WORK TASK:
Reproduce the listing verbatim through the line with "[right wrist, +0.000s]".

GIVEN DATA:
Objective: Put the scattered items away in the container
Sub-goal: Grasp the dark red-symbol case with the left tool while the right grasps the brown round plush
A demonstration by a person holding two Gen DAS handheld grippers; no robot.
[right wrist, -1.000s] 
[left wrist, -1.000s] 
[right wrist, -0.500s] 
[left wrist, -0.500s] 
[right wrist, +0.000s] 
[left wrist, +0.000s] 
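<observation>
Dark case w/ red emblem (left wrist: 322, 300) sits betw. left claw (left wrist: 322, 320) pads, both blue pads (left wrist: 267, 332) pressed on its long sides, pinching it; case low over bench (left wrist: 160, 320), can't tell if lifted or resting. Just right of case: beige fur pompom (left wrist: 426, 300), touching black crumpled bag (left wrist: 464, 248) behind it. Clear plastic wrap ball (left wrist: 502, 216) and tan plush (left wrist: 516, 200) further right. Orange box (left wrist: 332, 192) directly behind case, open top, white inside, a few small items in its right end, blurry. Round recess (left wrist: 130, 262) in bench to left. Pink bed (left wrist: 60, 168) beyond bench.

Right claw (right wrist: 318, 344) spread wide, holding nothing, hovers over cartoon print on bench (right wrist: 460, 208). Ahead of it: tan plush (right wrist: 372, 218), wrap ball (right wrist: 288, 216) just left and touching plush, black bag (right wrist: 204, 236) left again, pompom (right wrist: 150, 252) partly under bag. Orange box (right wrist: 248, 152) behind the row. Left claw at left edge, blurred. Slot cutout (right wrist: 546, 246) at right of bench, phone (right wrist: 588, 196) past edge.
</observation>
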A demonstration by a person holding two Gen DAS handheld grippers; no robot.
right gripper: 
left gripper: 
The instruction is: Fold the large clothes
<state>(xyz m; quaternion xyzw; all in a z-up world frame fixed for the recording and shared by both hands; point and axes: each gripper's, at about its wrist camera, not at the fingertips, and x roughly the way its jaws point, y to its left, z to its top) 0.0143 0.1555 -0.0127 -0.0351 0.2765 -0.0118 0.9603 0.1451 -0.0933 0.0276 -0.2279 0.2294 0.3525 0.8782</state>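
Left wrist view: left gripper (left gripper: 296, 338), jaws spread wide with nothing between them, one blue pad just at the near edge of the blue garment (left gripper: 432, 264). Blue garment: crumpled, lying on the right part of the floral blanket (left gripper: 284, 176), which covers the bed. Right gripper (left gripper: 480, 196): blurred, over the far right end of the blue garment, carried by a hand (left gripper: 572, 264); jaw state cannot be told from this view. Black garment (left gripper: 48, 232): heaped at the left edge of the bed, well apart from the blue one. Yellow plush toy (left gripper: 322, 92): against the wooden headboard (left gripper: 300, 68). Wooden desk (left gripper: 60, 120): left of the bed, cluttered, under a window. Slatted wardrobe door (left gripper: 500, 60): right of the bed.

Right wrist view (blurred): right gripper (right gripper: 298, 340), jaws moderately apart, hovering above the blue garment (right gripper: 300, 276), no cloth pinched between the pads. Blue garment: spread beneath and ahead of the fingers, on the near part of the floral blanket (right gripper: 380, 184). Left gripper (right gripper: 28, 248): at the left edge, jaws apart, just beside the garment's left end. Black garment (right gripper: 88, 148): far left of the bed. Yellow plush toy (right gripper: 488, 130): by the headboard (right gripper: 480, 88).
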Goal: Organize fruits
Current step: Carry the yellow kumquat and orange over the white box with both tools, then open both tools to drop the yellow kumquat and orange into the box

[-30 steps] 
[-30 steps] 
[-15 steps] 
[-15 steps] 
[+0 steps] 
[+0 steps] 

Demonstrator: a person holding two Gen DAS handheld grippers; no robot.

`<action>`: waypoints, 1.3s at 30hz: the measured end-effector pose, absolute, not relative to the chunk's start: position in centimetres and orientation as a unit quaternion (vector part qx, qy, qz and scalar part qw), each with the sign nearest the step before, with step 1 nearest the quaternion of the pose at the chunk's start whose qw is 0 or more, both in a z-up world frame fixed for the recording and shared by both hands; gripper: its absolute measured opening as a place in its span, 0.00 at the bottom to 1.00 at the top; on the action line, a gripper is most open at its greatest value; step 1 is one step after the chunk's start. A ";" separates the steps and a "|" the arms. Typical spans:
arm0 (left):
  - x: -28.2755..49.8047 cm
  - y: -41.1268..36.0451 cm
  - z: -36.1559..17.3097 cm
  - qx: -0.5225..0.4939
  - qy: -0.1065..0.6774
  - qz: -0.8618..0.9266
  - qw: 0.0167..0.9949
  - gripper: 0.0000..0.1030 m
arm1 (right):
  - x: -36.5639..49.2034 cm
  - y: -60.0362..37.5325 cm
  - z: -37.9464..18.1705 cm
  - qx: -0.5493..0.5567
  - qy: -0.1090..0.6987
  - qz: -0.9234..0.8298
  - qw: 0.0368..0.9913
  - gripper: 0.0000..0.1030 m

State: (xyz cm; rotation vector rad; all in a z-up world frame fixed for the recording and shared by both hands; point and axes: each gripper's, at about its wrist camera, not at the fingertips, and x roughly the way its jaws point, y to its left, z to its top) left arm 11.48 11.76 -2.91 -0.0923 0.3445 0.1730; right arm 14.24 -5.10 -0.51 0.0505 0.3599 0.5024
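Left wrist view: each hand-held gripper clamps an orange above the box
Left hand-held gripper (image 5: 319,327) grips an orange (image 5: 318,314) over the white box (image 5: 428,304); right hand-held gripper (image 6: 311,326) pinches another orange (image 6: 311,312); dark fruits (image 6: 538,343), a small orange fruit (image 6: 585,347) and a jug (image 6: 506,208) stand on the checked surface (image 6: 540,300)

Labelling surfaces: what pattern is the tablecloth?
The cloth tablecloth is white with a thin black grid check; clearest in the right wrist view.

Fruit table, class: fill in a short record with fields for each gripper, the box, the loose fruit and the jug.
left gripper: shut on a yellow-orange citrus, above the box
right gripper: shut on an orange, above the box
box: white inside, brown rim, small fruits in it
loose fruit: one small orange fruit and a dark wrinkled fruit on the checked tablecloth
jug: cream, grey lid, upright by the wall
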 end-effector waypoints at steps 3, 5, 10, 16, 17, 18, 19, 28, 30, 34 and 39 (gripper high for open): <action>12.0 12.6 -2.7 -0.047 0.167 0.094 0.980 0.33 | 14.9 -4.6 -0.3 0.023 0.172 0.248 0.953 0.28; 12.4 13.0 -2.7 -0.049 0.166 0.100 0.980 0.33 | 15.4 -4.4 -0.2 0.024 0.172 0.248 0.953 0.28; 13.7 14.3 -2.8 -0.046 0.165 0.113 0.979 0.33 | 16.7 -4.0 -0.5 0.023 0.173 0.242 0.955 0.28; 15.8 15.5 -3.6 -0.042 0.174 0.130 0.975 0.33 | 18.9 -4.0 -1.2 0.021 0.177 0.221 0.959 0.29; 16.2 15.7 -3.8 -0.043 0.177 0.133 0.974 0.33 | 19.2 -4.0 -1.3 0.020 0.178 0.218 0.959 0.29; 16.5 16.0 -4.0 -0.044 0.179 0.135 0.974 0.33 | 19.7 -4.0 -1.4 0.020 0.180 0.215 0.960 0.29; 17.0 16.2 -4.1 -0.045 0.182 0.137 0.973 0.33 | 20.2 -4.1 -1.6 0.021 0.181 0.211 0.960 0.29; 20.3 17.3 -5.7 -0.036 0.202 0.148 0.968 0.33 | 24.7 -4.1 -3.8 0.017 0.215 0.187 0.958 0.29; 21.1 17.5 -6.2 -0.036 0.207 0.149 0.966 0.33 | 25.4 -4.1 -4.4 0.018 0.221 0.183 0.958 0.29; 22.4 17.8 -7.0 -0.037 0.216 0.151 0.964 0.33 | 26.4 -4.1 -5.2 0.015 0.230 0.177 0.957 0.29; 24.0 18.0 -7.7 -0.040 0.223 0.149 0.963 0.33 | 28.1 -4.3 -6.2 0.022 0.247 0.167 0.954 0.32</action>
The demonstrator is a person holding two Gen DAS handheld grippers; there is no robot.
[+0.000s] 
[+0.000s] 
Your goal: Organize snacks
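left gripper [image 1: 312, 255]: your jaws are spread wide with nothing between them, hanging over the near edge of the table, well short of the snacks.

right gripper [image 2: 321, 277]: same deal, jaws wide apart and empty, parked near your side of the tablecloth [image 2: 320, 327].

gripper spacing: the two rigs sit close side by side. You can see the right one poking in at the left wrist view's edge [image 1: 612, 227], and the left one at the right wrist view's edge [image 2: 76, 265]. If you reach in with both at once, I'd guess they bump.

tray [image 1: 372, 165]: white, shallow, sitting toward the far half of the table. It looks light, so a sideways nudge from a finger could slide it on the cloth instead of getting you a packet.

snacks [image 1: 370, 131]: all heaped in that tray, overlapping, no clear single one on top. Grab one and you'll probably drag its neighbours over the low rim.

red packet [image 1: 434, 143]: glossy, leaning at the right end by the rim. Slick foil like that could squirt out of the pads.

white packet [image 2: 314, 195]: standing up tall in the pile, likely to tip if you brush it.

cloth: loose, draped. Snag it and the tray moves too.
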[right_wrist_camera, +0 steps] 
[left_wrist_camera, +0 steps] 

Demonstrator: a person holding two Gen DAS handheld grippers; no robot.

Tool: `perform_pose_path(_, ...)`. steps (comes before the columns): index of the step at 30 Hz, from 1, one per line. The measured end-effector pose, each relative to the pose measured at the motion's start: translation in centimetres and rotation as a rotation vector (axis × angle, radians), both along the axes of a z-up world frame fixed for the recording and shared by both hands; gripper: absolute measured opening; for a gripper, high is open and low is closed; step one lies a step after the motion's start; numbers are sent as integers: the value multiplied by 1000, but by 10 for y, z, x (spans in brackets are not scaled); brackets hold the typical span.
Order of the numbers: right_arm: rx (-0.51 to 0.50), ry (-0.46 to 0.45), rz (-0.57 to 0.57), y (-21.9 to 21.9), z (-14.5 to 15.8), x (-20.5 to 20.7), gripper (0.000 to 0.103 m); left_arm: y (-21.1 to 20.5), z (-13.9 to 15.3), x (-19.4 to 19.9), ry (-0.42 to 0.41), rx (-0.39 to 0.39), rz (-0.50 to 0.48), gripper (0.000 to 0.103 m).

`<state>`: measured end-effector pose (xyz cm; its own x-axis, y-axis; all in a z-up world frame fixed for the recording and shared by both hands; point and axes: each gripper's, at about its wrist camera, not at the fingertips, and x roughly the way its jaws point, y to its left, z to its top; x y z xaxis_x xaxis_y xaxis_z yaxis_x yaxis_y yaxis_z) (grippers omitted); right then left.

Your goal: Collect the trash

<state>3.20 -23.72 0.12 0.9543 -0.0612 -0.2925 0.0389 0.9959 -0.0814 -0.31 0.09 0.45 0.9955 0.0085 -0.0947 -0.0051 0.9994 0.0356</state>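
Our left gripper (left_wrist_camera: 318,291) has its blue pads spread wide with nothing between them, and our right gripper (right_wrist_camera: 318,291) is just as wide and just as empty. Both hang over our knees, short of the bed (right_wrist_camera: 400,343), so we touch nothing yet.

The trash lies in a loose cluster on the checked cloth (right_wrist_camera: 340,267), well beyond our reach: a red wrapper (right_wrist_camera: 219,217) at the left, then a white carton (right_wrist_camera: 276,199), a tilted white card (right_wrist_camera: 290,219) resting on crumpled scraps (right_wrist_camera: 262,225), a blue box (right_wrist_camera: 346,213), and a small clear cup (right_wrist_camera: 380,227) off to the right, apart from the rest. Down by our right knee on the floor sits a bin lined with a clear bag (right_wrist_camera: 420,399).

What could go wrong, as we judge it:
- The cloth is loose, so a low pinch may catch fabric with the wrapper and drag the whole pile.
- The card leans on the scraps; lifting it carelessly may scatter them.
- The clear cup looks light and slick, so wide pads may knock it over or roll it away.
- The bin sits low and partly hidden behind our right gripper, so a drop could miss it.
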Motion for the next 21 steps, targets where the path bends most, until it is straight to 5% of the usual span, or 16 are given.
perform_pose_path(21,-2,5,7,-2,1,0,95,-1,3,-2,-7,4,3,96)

EXERCISE OUTPUT:
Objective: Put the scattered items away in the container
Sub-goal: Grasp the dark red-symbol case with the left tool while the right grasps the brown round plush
A demonstration by a person holding two Gen DAS handheld grippers; no robot.
[right wrist, -1.000s] 
[left wrist, -1.000s] 
[right wrist, -0.500s] 
[left wrist, -0.500s] 
[right wrist, +0.000s] 

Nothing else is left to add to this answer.